» **Task directions**: Beginning at the line that holds "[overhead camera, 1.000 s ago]" and continuing to the last line of the data below, transcribe every line word for word, without pictures.
[[ Source data, beginning ]]
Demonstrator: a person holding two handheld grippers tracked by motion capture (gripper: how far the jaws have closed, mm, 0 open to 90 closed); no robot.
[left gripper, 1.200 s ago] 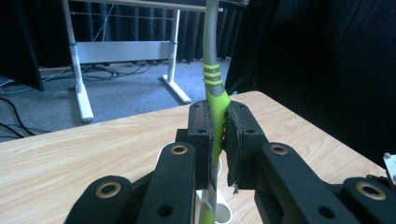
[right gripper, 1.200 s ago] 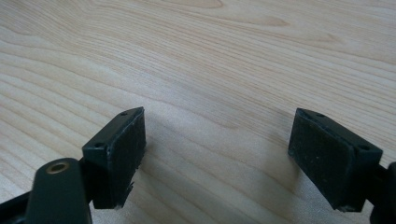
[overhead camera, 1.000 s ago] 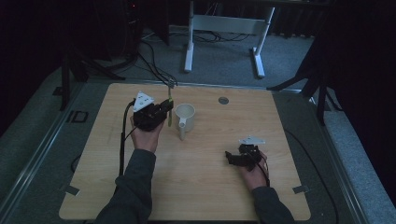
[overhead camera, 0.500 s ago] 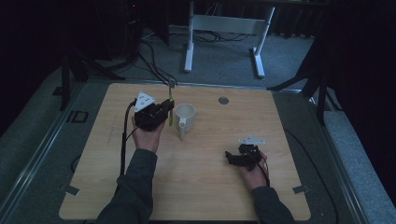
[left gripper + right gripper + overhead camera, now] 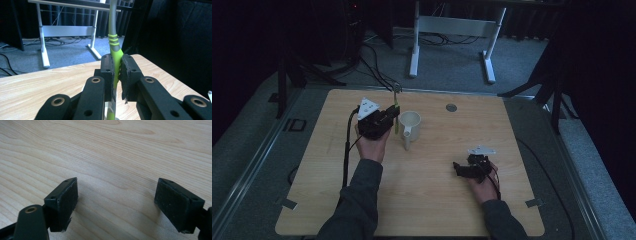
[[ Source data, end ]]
» **Output of the exercise**:
[overhead camera, 1.000 s ago] 
[overhead camera, 0.500 s ago] 
[left gripper + right gripper + overhead camera, now] 

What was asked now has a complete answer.